Part-of-speech tagging
Understanding parts of speech can make a difference in determining the meaning of a sentence as it provides more granular information about the words. For example, in a document classification problem, the appearance of the word book as a noun could result in a different classification than book as a verb. Part-of-speech tagging tries to assign a part of speech (such as nouns, verbs, adjectives, and others) to each word of a given text based on its definition and the context. It often requires looking at the proceeding and following words and combined with either a rule-based or stochastic method.
Analysis
Finally, before actual model training, we can explore our data for extracting features that might be used in model building.
Count
This is perhaps one of the more basic tools for feature engineering.
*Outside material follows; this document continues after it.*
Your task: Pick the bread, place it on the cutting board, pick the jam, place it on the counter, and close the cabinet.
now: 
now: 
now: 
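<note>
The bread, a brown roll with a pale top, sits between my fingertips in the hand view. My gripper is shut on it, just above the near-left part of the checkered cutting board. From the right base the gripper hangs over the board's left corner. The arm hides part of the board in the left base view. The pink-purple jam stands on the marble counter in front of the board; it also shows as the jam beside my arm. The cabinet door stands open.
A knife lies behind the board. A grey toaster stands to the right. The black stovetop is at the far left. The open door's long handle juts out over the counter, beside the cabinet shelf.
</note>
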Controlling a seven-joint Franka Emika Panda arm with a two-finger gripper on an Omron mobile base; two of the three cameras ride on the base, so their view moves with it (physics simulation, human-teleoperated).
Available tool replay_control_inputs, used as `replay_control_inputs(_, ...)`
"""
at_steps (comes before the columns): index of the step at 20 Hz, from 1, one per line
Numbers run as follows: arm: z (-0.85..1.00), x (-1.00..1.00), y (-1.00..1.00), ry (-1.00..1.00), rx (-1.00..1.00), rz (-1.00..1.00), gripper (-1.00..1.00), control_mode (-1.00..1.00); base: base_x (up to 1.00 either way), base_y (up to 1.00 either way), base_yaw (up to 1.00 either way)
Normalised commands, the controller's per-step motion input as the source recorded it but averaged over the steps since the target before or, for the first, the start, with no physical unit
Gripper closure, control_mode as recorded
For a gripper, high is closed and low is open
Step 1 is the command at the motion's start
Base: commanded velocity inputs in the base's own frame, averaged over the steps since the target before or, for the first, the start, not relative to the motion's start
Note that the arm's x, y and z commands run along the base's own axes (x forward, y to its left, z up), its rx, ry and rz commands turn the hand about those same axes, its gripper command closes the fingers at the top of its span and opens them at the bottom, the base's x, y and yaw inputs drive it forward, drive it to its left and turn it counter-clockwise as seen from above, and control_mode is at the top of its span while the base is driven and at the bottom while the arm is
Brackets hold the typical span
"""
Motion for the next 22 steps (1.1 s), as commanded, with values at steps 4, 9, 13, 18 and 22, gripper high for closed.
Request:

Adding such statistical information as word count, sentence count, punctuation counts and industry-specific word counts can greatly help in prediction or classification.
Chunking (shallow parsing)
Chunking is a process that identifies constituent parts of sentences, such as nouns, verbs, adjectives, etc. and links them to higher order units that have discrete grammatical meanings, for example, noun groups or phrases, verb groups, etc..
Collocation extraction
Collocations are more or less stable word combinations, such as “break the rules,” “free time,” “draw a conclusion,” “keep in mind,” “get ready,” and so on. As they usually convey a specific established meaning it is worthwhile to extract them before the analysis.
Word Embedding/Text Vectors
Word embedding is the modern way of representing words as vectors to redefine the high dimensional word features into low dimensional feature vectors. In other words, it represents words at an X and Y vector coordinate where related words, based on a corpus of relationships, are placed closer together.
Preparing a text for analysis is a complicated art which requires choosing optimal tools depending on the text properties and the task. There are multiple pre-built libraries and services for the most popular languages used in data science that help automate text pre-processing, however, certain steps will still require manually mapping terms, rules and words.